NEA Opera Honors: An Oral History with Robert Ward
In 2011, composer Robert Ward was awarded an NEA Opera Honors award and sat down for an interview about opera and their life.
This interview was originally posted by the NEA on November 5, 2011.
The Oral History Project is supported by the Arthur F. and Alice E. Adams Charitable Foundation.
Robert Eugene Ward (1917–2013) enjoyed a career as a composer, conductor, administrator, educator, and publishing executive. He studied composition at the Eastman School of Music in the 1930s before pursuing post-graduate studies in composition and conducting at The Juilliard School. Ward served as a United States Army band director during World War II and afterward taught at both Juilliard and Columbia University. He later became executive vice president and managing editor of Galaxy Music Corporation and Highgate Press (1956–1967), posts he held until his appointment as chancellor of the North Carolina School of the Arts (1967–1974). In 1974, Ward stepped down as chancellor to become a professor.

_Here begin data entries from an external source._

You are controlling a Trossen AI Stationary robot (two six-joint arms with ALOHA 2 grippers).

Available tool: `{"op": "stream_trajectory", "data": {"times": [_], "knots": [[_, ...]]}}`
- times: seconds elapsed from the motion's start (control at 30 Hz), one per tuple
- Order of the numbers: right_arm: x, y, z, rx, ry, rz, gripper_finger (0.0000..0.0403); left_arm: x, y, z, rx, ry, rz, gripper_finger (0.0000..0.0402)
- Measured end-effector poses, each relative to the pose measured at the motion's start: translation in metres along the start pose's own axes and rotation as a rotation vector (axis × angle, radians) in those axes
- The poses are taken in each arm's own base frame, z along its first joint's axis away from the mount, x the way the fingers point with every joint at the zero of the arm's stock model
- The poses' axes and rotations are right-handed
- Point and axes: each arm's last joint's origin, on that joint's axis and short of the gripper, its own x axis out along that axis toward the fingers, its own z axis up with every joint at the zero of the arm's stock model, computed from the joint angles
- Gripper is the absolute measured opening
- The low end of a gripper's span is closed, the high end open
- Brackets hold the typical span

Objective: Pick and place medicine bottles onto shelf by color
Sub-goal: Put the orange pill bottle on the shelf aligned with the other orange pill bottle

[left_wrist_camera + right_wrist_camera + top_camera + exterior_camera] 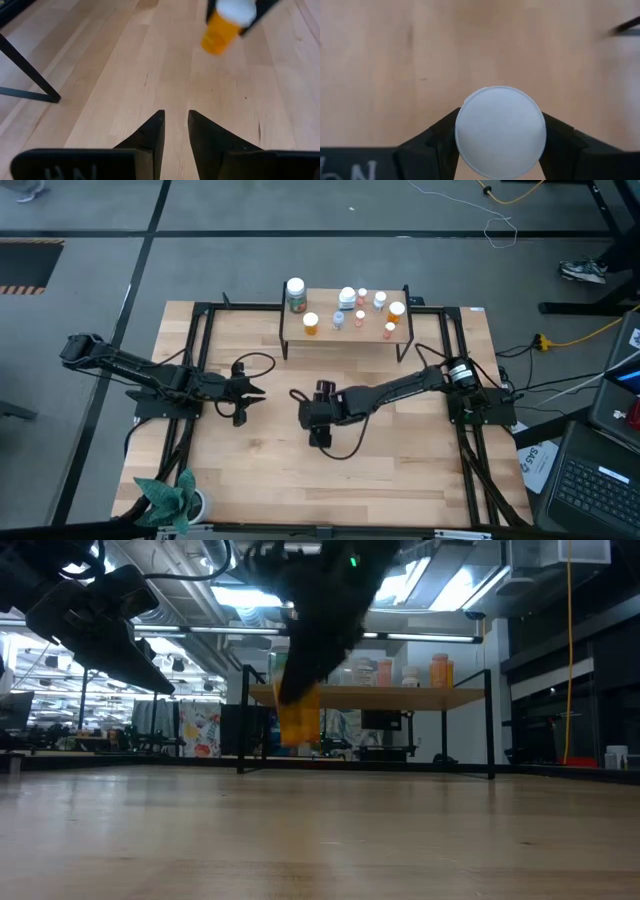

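With eight bottles on the shelf [345,332] at upper centre, the right gripper [500,132] clamps a white-capped orange bottle [219,33]; the left gripper [175,131] is closed, empty.

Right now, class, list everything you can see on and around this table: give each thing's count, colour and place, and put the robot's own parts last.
Light-wood shelf on black legs: one, at the table's far edge.
Bottles on the shelf: about nine, white-capped; a green one at the shelf's left end, orange ones such as, bluish-clear ones such as.
Orange bottle with white cap: one, held off the tabletop near the table's middle.
Green plant in a white pot: one, at the near left corner.
Laptop: one, dark, right of the table.
Left gripper: shut, empty, left of centre.
Right gripper: closed around the orange bottle's cap.
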Motion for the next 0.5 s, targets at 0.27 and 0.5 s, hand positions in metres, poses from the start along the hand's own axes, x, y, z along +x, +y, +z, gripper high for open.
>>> {"op": "stream_trajectory", "data": {"times": [0.27, 0.5], "knots": [[-0.056, -0.038, 0.035, -0.045, 0.056, -0.239, 0.0202, 0.000, 0.000, 0.000, 0.000, 0.001, 0.001, 0.0080], [-0.104, -0.082, 0.062, -0.027, 0.023, -0.354, 0.0202, 0.000, 0.000, 0.000, 0.000, 0.001, 0.001, 0.0080]]}}
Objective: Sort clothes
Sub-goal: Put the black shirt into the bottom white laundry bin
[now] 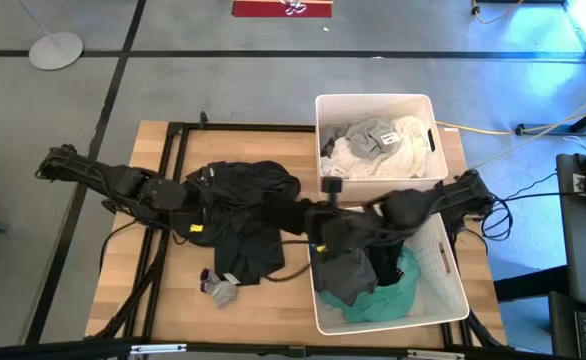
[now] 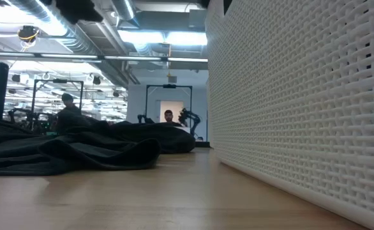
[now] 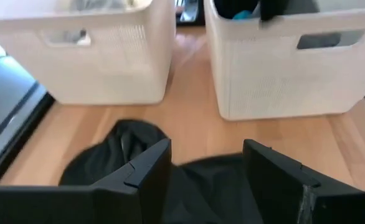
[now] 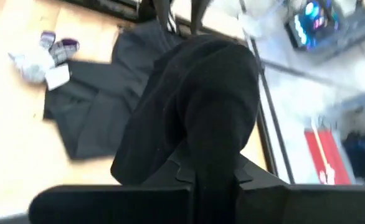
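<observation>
Black garment (image 4: 201, 106) pinched in right claw (image 4: 215, 167); left claw (image 3: 206, 177) wide over dark pile (image 1: 248, 215); two bins (image 1: 428, 110) beside

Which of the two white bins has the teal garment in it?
The near bin, under the right arm; the teal garment lies among dark clothes there. The far bin holds only white and light grey clothes.

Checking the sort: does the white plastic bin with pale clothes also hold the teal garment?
No, the teal garment lies in the other white bin, among dark clothes.
</observation>
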Tool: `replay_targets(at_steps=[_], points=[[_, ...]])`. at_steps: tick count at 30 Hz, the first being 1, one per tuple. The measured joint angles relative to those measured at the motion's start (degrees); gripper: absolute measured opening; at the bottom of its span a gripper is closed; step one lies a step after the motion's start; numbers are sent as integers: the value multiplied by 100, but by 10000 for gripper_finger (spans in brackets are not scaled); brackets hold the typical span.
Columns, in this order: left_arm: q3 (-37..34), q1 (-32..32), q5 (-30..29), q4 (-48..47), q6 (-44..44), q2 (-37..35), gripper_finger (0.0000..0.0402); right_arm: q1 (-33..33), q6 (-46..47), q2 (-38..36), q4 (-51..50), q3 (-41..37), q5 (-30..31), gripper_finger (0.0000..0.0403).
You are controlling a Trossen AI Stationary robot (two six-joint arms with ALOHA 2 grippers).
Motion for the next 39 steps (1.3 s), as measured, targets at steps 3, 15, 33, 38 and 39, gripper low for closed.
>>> replay_targets(at_steps=[3,15,33,38,39], points=[[-23,0,3,-70,-145,20,189,293,876,-2,-953,317,270,22],[-458,9,3,378,-184,26,189,1559,3879,-378,-2665,-170,850,27],[-457,9,3,447,-555,24,189,1862,6917,-2473,-2647,-3836,422,30],[-457,9,3,446,-555,24,189,1861,7170,-2511,-2485,-4414,449,31],[-457,9,3,447,-559,24,189,1861,7248,-2511,-2454,-4511,392,34]])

From 1979 until his retirement in 1989, he was a music professor at Duke University. His compositions include eight operas, seven symphonies, and three concerti. He won the Pulitzer Prize for Music in 1962 for his opera The Crucible, based on the play by Arthur Miller.
Ward was a 2011 recipient of the NEA Opera Honors, a program administered by the National Endowment for the Arts from 2008 to 2011. The NEA Opera Honors recipients are now recognized in OPERA America’s Opera Hall of Fame.